▶ Your objective: An exact copy of the listing is required, with its pictures removed.

▶ Dataset extract:
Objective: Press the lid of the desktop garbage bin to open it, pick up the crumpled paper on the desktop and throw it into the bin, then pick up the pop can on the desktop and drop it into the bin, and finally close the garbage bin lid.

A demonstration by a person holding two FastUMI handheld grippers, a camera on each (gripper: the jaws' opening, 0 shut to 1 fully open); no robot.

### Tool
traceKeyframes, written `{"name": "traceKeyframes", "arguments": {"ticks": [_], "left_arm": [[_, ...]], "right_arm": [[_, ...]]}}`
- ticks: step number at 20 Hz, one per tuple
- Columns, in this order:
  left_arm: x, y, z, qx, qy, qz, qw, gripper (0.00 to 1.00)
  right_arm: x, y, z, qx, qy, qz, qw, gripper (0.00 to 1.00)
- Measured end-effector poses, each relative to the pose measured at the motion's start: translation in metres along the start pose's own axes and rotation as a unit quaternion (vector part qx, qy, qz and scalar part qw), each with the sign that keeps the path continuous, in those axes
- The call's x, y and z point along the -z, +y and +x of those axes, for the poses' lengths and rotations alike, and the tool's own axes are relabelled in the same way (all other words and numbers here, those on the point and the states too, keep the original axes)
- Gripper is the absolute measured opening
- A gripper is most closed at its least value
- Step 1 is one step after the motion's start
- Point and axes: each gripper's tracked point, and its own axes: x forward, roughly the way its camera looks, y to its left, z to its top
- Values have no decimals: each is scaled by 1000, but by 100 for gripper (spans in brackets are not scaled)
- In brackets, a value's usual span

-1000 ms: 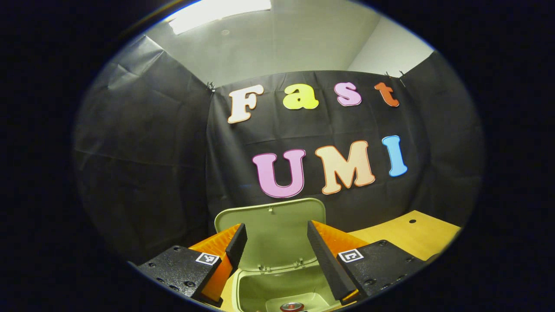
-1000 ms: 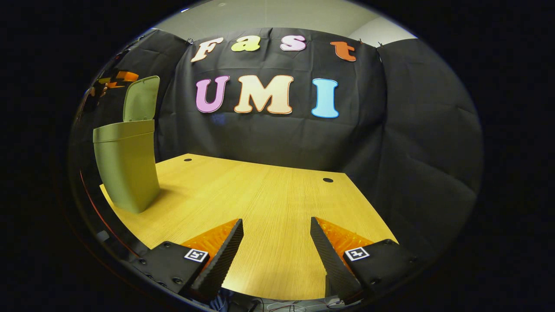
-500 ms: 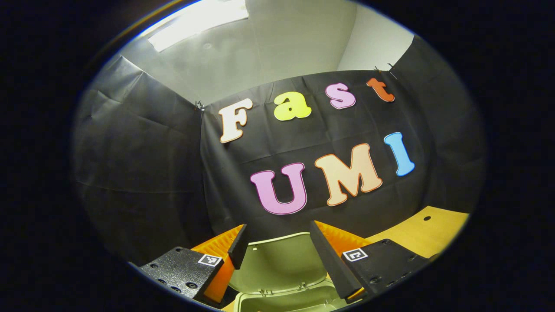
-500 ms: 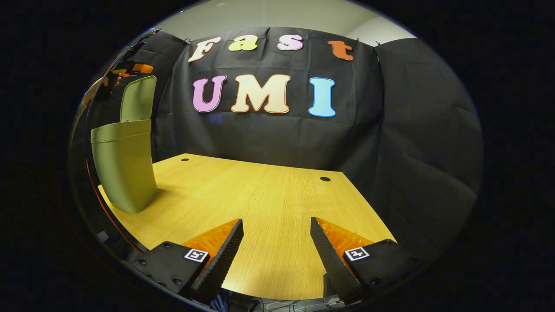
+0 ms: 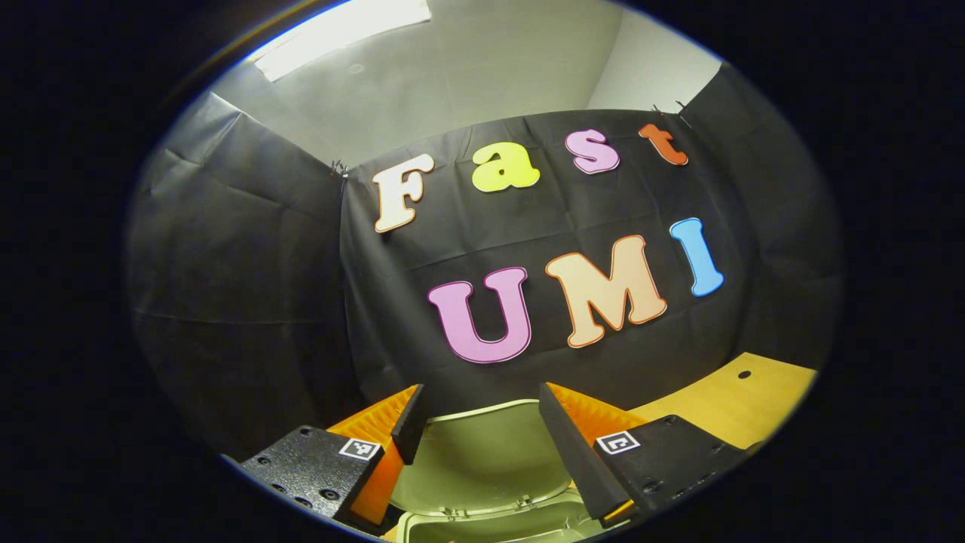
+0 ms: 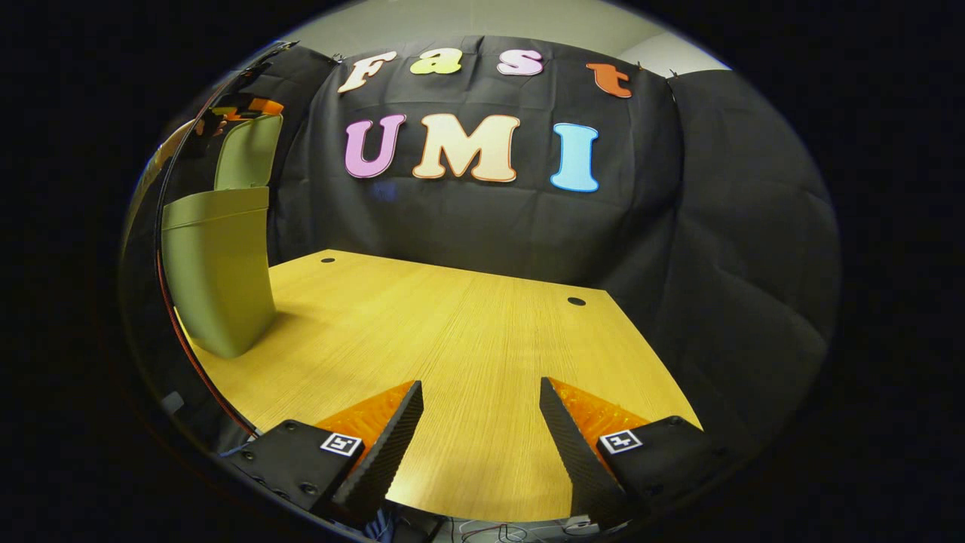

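A: Where's the left claw point(image 5: 476, 426)?
B: Wide and empty at the frame's bottom, just above the upright lid point(image 5: 482, 452), likely to push it shut.
A: The right claw point(image 6: 481, 422)?
B: Wide, idle over the bench point(image 6: 467, 332); the bin point(image 6: 217, 279) stands far left.

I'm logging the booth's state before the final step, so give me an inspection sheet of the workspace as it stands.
Surface: wooden desktop, bare where it shows, two small dark holes near its far edge.
Job's things: green bin upright at the desk's left end; lid raised, not yet closed. Paper and can: nothing seen on the desk.
Clutter: nothing seen.
Grippers: left gripper open, holding nothing, just in front of the raised lid; right gripper open, empty, above the desk's near edge.
Cables: thin wires below the desk's near edge; a red cord along its left edge.
Surroundings: black cloth walls, pale ceiling with a light panel.
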Motion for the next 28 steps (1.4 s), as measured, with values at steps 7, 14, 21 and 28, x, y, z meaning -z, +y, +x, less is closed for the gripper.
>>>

▶ Your solution:
Objective: Press the lid of the desktop garbage bin to open it, pick up the crumpled paper on the desktop and throw it into the bin, then pick up the pop can on the desktop and drop it into the bin, and finally close the garbage bin lid.

A demonstration by a person holding two FastUMI handheld grippers, a camera on each (gripper: the jaws' opening, 0 shut to 1 fully open); no robot.

### Tool
traceKeyframes, written `{"name": "traceKeyframes", "arguments": {"ticks": [_], "left_arm": [[_, ...]], "right_arm": [[_, ...]]}}`
- ticks: step number at 20 Hz, one per tuple
- Columns, in this order:
  left_arm: x, y, z, qx, qy, qz, qw, gripper (0.00 to 1.00)
  right_arm: x, y, z, qx, qy, qz, qw, gripper (0.00 to 1.00)
- Measured end-effector poses, each relative to the pose measured at the motion's start: translation in metres along the start pose's own axes and rotation as a unit quaternion (vector part qx, qy, qz and scalar part qw), each with the sign that keeps the path continuous, in those axes
- The call's x, y and z point along the -z, +y and +x of those axes, for the poses' lengths and rotations alike, and the tool's own axes are relabelled in the same way (all other words and numbers here, those on the point and the states too, keep the original axes)
- Gripper is the absolute measured opening
- A gripper is most closed at its least value
- Step 1 is one step after the motion's start
- Point and axes: each gripper's tracked point, and its own axes: x forward, roughly the way its camera looks, y to its left, z to its top
- Values have no decimals: each is scaled by 1000, but by 100 for gripper (spans in brackets are not scaled)
- In brackets, a value's usual span

-1000 ms: 
-1000 ms: 
-500 ms: 
-500 ms: 
+0 ms: 
+0 ms: 

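A: Where's the left claw point(image 5: 476, 426)?
B: Wide and empty at the frame's bottom, just above the upright lid point(image 5: 482, 452), likely to push it shut.
A: The right claw point(image 6: 481, 422)?
B: Wide, idle over the bench point(image 6: 467, 332); the bin point(image 6: 217, 279) stands far left.

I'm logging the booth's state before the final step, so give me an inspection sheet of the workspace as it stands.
Surface: wooden desktop, bare where it shows, two small dark holes near its far edge.
Job's things: green bin upright at the desk's left end; lid raised, not yet closed. Paper and can: nothing seen on the desk.
Clutter: nothing seen.
Grippers: left gripper open, holding nothing, just in front of the raised lid; right gripper open, empty, above the desk's near edge.
Cables: thin wires below the desk's near edge; a red cord along its left edge.
Surroundings: black cloth walls, pale ceiling with a light panel.
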Motion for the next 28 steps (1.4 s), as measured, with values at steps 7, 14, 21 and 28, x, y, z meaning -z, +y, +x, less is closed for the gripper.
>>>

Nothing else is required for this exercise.